With a total of 1500 jobs being cut, around 4 percent of the workforce for Avon will be eliminated. The CEO of Avon, Sheri McCoy, believes that this is just one of many steps that need to be taken. McCoy recently became the CEO of Avon, taking the place of Andrea Jung, who has been the CEO for Avon for quite a while. According to Avon, these job cuts will take place in different areas. Around 100 employees will be eliminated in both South Korea and Vietnam.
Just a few months ago, back in November, Avon made an announcement about plans to save a total of $400 million over the span of just three years. However, the details of Avon’s plan to save this amount of money are still not clear. It seems as though the new job cuts are the first step that Avon has chosen to take for the process of saving this large amount of money.
The restructuring process for Avon comes at a time when economic uncertainty lingers.
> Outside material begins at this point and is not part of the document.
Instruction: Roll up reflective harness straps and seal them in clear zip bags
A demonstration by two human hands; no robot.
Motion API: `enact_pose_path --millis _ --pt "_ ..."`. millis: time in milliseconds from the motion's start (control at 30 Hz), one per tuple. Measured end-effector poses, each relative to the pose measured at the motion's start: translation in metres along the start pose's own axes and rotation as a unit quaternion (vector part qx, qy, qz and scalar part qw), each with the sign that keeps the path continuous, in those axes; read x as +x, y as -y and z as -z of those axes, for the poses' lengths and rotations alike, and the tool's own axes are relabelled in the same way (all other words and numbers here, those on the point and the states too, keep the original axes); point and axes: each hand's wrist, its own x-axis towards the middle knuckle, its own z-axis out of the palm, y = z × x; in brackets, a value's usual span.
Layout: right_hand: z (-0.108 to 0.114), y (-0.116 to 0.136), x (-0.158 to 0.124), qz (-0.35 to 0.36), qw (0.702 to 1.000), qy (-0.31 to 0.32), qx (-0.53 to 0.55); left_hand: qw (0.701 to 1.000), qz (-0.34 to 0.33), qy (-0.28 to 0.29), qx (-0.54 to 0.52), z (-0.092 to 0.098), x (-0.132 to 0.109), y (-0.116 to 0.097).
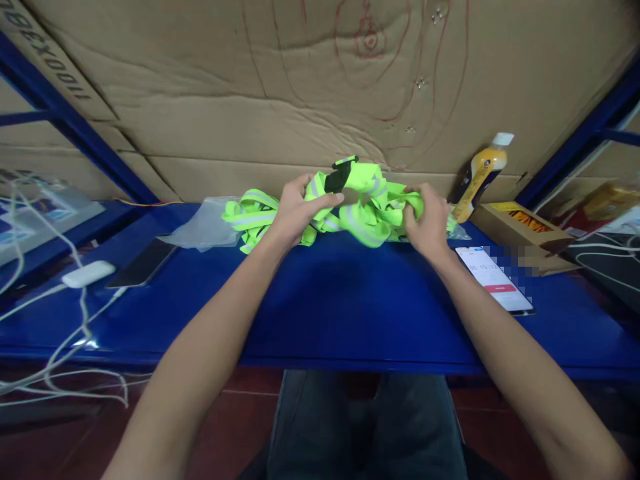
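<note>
Neon-yellow reflective straps (360, 217), both hands gripping, left (295, 213), right (425, 217)

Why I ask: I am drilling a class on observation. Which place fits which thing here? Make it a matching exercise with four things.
Things:
1. yellow bottle
2. lit phone
3. dark phone
4. neon straps

Places:
a. held in the left hand and the right hand
b. flat beside the white charger
c. tilted against the cardboard wall
d. flat on the blue table, just right of the right wrist

Pairs: 1-c, 2-d, 3-b, 4-a.
</note>
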Motion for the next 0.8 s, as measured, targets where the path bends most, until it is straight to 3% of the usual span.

McCoy recently released a statement in which she said, “The decisions outlined today are necessary to stabilize the company and begin the process of returning Avon to sustainable growth.” It is believed that by the end of 2013, Avon will have successfully taken the right steps to saving the ideal amount of money that it is looking to save.
In the meantime, an analyst for Citi Investment Research, Wendy Nicholson, says that these job cuts from Avon are not surprising at all. Nicholson believes that even more job cuts will take place over the next few years. She has said, “New Avon management has said several times that they consider their overhead costs to be excessive, and that they are keenly focused on boosting the productivity of their selling, general and administrative spending.”
Nicholson also feels that Avon has made the right decision by exiting out of the South Korean and Vietnamese markets. She has said, “While each of these markets are unprofitable and small, we like that Avon is making some hard choices about where to play.” It is a necessity for the struggling business.